Problem to solve: Go through the entries below and return every line that contains "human".

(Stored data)
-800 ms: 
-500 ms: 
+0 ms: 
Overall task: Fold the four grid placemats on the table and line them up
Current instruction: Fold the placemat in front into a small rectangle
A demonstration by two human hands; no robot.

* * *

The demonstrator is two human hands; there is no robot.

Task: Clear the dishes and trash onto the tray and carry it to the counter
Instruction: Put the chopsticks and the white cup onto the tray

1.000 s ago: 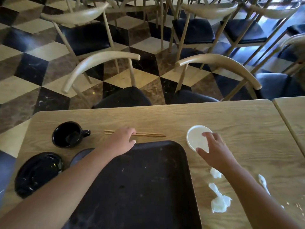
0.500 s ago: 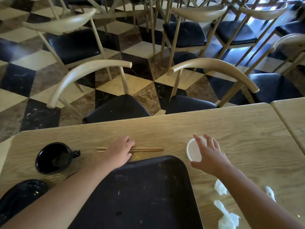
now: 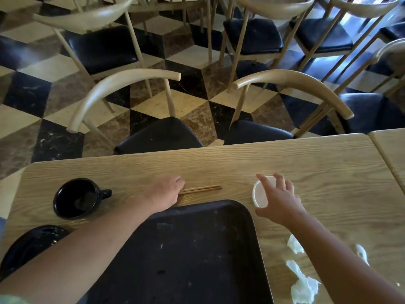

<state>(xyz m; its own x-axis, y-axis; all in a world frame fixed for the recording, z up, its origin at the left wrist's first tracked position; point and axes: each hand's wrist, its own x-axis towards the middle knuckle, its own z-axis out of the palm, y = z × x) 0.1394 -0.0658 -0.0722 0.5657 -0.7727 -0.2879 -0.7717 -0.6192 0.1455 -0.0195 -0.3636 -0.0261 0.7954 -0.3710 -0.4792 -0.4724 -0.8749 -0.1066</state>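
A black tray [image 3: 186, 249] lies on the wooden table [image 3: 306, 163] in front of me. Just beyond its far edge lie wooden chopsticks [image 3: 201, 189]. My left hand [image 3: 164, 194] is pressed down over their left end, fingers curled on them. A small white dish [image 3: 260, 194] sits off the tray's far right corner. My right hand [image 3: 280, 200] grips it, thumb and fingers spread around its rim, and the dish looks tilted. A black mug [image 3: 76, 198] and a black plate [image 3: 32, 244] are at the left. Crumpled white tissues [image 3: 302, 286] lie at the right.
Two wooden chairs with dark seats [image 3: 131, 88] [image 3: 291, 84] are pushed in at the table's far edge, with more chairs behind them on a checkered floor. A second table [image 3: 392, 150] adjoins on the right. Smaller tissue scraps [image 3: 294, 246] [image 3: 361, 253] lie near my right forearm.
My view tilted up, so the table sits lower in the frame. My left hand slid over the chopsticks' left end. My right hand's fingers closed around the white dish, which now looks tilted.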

Exercise solution:
A demonstration by two human hands; no robot.
The demonstrator is two human hands; there is no robot.

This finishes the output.